Commons:Requests for comment/Technical needs survey/Video with multiple audio tracks

From Wikimedia Commons, the free media repository
Jump to navigation Jump to search
Previous proposal Overview page Next proposal

Video with multiple audio tracks[edit]

Description[edit]

  • Problem description: i was just thinking of making a video tutorial for v2c, or it could be a cooking recipe. in consideration of different languages, it would be best to make a video suitable for audio commentary in all languages. then other users can make their dubs and add them to the videos.

    here comes the problem. to add additional soundtracks to a video, the whole video has to remuxed. it's a daunting task for many people, and each new edit would mean creating new versions of a video, i.e. lots of redundant big files.--RZuo (talk) 18:40, 29 December 2023 (UTC)[reply]

  • Proposal type: feature request
  • Proposed solution: additional soundtracks can be hosted separately, and during video playback, users can choose which tracks to play. that would allow playing different languages, or enjoying a movie (with the original sound) while listening to a commentary soundtrack.

    youtube is just experimenting multiple tracks https://support.google.com/youtube/thread/129769858/updates-to-captions-and-audio-features-on-youtube .--RZuo (talk) 18:40, 29 December 2023 (UTC)[reply]

    i think i should clarify my concept.
    it's probably not to enable a video file with multiple soundtracks, because adding soundtracks to a video is harder?
    it's to have a video file (with or without a single soundtrack), and separate audio files that are soundtracks to this video.
    during playback, users can select which soundtrack to play, just like how users can select which timedtext file for cc now.
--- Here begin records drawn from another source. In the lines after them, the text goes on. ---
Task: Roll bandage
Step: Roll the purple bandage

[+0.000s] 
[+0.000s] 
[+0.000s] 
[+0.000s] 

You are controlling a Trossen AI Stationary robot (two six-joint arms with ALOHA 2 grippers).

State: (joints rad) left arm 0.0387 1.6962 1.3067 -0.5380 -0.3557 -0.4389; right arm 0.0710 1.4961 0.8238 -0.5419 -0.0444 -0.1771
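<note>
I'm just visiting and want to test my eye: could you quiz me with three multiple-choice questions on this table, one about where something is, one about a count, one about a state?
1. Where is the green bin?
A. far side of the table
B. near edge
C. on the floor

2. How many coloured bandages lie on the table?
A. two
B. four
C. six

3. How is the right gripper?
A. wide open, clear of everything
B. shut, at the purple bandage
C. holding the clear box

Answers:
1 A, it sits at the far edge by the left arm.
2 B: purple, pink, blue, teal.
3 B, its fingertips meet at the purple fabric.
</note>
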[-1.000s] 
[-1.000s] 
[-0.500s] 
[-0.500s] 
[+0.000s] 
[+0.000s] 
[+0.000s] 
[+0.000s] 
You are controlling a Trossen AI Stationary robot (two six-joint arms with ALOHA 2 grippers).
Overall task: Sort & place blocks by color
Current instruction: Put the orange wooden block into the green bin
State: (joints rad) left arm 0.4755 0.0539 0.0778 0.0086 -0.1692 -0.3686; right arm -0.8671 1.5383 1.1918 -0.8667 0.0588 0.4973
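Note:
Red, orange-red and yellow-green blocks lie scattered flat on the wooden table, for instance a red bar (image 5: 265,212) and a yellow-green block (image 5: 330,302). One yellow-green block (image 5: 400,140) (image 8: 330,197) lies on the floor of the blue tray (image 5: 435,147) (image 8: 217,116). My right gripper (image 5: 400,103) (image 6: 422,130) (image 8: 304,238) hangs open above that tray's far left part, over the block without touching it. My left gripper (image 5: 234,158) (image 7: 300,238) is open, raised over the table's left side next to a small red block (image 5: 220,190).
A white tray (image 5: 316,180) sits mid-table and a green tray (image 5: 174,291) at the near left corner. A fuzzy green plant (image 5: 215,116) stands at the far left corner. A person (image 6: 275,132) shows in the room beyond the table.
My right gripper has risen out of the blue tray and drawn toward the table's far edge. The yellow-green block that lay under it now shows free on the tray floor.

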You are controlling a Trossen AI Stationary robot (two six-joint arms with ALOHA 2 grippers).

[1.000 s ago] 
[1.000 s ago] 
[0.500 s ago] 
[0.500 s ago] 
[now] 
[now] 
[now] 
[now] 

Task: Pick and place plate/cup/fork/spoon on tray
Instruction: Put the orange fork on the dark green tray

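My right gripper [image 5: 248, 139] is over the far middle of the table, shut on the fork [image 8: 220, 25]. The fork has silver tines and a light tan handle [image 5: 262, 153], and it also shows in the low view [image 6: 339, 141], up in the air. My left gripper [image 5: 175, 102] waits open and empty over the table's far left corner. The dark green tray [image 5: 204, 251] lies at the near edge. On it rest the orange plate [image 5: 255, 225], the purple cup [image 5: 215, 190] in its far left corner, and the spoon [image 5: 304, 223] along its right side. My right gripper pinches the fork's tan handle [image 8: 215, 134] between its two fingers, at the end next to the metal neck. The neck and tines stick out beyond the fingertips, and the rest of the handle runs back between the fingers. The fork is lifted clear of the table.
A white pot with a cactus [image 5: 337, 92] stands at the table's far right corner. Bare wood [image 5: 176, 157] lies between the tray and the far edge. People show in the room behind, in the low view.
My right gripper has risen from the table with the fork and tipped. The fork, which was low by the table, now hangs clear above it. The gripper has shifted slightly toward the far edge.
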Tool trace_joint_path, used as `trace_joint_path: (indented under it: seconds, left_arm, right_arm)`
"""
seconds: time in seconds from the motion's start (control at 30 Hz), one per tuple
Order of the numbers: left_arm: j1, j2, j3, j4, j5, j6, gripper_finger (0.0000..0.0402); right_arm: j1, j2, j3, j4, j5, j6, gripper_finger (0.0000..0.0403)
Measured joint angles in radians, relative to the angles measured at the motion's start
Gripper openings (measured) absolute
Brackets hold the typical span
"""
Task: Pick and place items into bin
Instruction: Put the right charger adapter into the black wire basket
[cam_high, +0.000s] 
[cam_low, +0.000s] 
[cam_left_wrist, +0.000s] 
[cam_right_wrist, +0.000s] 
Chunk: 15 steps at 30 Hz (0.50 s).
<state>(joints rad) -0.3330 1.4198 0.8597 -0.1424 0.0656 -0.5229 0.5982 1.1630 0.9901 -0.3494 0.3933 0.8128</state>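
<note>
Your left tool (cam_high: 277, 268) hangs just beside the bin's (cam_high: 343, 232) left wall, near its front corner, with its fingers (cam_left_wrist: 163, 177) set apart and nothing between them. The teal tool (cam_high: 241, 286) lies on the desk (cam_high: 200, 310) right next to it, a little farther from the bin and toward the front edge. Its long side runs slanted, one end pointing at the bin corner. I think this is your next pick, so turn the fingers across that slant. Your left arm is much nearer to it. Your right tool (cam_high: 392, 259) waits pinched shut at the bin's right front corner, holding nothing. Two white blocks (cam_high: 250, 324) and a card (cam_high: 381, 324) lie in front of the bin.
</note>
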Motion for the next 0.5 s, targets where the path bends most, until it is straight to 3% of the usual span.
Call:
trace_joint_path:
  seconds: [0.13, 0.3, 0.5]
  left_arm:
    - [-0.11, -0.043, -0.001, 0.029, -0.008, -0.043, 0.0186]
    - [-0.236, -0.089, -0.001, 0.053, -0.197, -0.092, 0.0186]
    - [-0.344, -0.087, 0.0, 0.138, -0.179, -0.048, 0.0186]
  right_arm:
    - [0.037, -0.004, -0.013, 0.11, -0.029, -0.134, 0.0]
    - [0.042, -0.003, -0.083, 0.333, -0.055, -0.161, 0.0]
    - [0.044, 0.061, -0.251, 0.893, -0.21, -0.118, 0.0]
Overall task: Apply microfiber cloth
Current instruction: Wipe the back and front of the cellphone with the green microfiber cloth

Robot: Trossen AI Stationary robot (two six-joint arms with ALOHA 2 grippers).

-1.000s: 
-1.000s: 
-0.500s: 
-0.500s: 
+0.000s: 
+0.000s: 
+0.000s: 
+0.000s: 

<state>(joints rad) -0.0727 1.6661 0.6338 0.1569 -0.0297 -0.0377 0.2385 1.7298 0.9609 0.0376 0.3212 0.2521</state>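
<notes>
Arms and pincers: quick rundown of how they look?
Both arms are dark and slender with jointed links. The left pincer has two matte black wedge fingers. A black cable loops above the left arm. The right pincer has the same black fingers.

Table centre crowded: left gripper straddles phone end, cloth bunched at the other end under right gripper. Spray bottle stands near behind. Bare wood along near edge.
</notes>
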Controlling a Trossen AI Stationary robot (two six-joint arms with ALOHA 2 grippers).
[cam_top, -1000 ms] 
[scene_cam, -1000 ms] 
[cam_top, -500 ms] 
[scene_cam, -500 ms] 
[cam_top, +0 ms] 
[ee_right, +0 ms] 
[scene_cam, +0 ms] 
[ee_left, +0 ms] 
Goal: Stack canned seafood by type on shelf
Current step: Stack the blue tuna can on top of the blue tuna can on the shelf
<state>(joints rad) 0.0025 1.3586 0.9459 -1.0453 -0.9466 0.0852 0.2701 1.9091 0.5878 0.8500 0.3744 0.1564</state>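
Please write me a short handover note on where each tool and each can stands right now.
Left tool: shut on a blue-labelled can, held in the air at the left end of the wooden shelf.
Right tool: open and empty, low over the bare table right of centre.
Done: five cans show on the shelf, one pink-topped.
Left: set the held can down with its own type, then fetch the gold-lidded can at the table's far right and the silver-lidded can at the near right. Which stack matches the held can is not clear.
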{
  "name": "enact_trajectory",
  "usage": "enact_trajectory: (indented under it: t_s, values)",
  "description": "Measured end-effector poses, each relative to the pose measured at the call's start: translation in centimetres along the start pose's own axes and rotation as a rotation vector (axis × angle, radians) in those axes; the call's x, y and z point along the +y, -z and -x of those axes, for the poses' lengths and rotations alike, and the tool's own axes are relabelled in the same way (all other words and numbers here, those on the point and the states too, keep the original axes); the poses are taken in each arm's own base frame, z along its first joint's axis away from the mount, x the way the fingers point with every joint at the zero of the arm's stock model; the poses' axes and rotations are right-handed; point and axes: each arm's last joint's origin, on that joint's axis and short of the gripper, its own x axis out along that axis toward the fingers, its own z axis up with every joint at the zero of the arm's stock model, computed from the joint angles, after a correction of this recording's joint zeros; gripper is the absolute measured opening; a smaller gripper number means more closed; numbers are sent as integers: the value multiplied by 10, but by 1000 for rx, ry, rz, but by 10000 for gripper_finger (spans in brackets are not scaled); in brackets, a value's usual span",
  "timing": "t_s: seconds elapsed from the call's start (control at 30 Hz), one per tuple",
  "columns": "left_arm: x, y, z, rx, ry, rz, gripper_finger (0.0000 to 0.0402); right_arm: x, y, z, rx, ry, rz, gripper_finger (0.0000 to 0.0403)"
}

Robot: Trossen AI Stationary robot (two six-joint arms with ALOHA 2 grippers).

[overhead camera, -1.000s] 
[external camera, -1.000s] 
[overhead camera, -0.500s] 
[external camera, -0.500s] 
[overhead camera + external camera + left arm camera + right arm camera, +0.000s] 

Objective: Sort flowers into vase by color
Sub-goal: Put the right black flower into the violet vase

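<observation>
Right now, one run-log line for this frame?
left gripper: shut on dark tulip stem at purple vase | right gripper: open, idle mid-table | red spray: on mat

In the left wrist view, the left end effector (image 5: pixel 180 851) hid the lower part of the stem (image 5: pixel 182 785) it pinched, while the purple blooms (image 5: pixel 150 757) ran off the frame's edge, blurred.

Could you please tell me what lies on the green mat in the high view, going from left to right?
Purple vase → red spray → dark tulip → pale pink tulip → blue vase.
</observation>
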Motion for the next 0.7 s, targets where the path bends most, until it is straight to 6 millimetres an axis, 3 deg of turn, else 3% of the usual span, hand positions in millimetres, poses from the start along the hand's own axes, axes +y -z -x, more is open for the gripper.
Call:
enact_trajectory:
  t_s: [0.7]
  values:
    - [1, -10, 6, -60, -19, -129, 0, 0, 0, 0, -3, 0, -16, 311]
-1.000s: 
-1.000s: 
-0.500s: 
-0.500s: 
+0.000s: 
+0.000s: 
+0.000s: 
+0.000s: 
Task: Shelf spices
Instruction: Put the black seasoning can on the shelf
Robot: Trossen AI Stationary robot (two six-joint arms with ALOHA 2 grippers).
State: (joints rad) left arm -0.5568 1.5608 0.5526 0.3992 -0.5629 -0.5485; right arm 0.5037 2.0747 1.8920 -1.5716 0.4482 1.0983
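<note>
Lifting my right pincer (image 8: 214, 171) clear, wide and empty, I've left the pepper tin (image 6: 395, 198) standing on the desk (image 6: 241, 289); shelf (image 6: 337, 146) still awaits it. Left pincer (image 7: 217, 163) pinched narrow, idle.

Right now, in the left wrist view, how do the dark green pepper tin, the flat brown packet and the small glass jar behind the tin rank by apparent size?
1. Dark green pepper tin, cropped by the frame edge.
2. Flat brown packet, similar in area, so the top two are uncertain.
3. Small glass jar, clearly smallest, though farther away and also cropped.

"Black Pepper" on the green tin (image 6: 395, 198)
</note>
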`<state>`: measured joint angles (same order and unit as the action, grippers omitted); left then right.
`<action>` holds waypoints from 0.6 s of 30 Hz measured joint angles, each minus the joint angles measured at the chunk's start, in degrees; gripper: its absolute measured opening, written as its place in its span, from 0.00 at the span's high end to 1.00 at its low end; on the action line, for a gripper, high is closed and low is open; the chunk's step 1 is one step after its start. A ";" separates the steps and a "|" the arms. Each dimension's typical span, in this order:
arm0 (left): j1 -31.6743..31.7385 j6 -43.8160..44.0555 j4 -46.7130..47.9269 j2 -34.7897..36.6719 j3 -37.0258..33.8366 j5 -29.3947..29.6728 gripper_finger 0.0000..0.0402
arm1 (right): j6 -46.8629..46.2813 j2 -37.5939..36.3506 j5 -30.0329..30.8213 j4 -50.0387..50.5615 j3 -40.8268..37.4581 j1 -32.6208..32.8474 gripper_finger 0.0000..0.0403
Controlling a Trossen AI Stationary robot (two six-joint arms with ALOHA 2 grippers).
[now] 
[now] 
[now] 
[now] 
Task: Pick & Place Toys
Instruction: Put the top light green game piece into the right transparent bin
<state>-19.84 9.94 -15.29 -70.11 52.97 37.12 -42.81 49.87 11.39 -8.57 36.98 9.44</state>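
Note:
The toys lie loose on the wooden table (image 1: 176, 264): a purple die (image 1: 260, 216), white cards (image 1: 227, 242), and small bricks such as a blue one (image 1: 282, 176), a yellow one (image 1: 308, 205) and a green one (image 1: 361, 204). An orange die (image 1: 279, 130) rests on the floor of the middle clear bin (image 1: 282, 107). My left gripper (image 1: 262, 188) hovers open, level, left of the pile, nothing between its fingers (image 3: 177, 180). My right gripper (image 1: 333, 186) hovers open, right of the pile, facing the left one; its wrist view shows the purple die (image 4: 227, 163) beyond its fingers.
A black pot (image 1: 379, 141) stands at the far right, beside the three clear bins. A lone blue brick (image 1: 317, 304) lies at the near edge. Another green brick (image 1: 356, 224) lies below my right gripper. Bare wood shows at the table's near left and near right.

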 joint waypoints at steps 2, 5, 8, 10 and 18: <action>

RZuo (talk) 10:44, 7 January 2024 (UTC)[reply]
  • Phabricator ticket:
  • Further remarks: copied from https://commons.wikimedia.org/w/index.php?title=Commons:Idea_Lab&oldid=836423569#Video_with_multiple_audio_tracks .

Discussion[edit]

Votes[edit]

  •  Support It's a large strain on storage space and just inconvenient and a burden on users and contributors to have separate video files for each languages rather than audio tracks. See the categories about redubbed explanatory videos in this new cat as an example of how this can be useful: Wikimedia projects and audio.
It would make the site more multilingual, improve global education, access, reduce storage requirements (example) etc. Moreover, there really should be machine translated video captions for all languages where that's feasible, people could use that for manmade caption, for example because the texts only need to be edited and are already set to the right timings. That's a separate issue though. Moreover, once a video has captions and separate audio tracks, AI-generated voice, which recently dramatically improved, could be used for auto-redubbed videos (audio-tracks per language) – sometimes also manually renarrated videos by WMC narrators – which could substantially improve global education and the usefulness of files of WMC. That's also another issue. Copied this over from Commons:Idea Lab. However, I wouldn't consider this a top important issue, just an important one where the sooner it's done the better and one where the potential benefit can be large mainly due to easily redubbed videos. --Prototyperspective (talk) 23:50, 29 December 2023 (UTC)[reply]
...Machine translation and AI voices aren't nearly at a level where that's feasible. Adam Cuerden (talk) 05:51, 3 February 2024 (UTC)[reply]
Say that again after using DeepL translator and listening to these free AI-narrated audiobooks. I didn't say humans aren't involved anymore, it just speeds up things by a lot. People already have the roughly translated text for the exact timing rather than writing and timing everything from scratch and only need to slightly edit things. I didn't say we're there yet but we're certainly close and you'd have to give a good reason for why the two examples above don't demonstrate we're actually are there already. Would be useful to have e.g. explanatory videos redubbed this way. It's already very feasible with an issue being that this AI voice tech not yet being free. Prototyperspective (talk) 11:44, 3 February 2024 (UTC)[reply]
Basically, it's a niche tool, and, while it would be amazing in that niche, the WMF track record hasn't been great for such improvements. Simple projects like the reply buttons on talk pages? Great. Something they'll put all possible resources into fixing, like VisualEditor, amazing. But this is in the same middle ground as problematic projects like the half-broken MediaViewer and abandoned Flow (a talk page rethink that failed). I don't think that we could reasonably get the massive resources needed. Adam Cuerden (talk) 05:48, 3 February 2024 (UTC)[reply]
Briefly: AI things are just related to but not part of the proposal. There are very many videos with just voice and these are usually the most useful. Concrete example: all of these. The number of useful free videos we get may rise if we'd offer this. Regarding the cost-benefit ratio: a) consider the redundancy & storage space avoided this way b) it depends on the cost of implementation and maybe somebody could come up with a low-effort way for this (e.g. just an ffmpeg command being run if somebody clicks on "upload new audio track"). Prototyperspective (talk) 11:51, 3 February 2024 (UTC)[reply]
Basically, I do agree the idea is extremely useful in the specific set of cases it's valid for. I just have doubts as to whether there's enough resources available to actually do it when it only replis to a relatively small set of videos. It'd probably also need a certain amount of review of the new audio track uploads for accuracy.
If the WMF had a better track record with this sort of thing, I'd be more enthusiastic. Adam Cuerden (talk) 19:25, 3 February 2024 (UTC)[reply]